*What needs to be done:* The line that contains "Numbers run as" marks the end: retype the data below exactly from its first line through that line.
+ + +
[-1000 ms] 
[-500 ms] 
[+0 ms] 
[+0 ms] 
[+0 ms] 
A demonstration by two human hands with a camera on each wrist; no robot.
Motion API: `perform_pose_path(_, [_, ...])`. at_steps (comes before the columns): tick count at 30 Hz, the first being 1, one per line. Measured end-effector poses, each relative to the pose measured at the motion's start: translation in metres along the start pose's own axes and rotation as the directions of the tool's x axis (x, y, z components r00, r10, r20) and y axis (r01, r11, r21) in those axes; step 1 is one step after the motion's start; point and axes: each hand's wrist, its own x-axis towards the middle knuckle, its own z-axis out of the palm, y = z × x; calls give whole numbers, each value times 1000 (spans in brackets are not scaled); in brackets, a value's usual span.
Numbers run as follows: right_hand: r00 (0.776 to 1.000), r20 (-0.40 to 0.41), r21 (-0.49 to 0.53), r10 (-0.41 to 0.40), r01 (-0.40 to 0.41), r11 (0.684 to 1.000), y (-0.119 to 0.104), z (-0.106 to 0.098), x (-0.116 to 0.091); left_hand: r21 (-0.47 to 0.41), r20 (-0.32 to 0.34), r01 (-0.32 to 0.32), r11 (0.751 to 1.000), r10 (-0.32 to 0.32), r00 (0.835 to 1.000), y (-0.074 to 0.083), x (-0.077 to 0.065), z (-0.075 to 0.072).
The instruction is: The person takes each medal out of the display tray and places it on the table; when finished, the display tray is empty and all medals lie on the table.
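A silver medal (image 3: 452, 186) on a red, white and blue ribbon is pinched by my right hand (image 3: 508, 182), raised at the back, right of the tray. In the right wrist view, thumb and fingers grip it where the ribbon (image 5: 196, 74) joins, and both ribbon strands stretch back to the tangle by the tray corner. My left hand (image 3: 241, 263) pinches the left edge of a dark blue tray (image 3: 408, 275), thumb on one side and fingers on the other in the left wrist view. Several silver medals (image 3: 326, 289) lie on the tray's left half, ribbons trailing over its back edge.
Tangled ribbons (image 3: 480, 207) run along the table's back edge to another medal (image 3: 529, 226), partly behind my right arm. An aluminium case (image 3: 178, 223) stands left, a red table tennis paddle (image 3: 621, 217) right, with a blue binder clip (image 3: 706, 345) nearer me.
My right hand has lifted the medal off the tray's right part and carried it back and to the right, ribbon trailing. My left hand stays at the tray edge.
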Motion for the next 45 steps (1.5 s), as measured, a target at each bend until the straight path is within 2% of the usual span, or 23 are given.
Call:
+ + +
*Answer to this problem:*
[-1000 ms] 
[-500 ms] 
[+0 ms] 
[+0 ms] 
[+0 ms] 
A demonstration by two human hands with a camera on each wrist; no robot.
Motion API: `perform_pose_path(_, [_, ...])`. at_steps (comes before the columns): tick count at 30 Hz, the first being 1, one per line. Measured end-effector poses, each relative to the pose measured at the motion's start: translation in metres along the start pose's own axes and rotation as the directions of the tool's x axis (x, y, z components r00, r10, r20) and y axis (r01, r11, r21) in those axes; step 1 is one step after the motion's start; point and axes: each hand's wrist, its own x-axis towards the middle knuckle, its own z-axis out of the palm, y = z × x; calls give whole numbers, each value times 1000 (spans in brackets are not scaled); in brackets, a value's usual span.
Numbers run as follows: right_hand: r00 (0.776 to 1.000), r20 (-0.40 to 0.41), r21 (-0.49 to 0.53), r10 (-0.41 to 0.40), r01 (-0.40 to 0.41), r11 (0.684 to 1.000), y (-0.119 to 0.104), z (-0.106 to 0.098), x (-0.116 to 0.091); left_hand: r21 (-0.47 to 0.41), r20 (-0.32 to 0.34), r01 (-0.32 to 0.32), r11 (0.751 to 1.000), r10 (-0.32 to 0.32), r00 (0.835 to 1.000), y (-0.074 to 0.083), x (-0.077 to 0.065), z (-0.075 to 0.072).

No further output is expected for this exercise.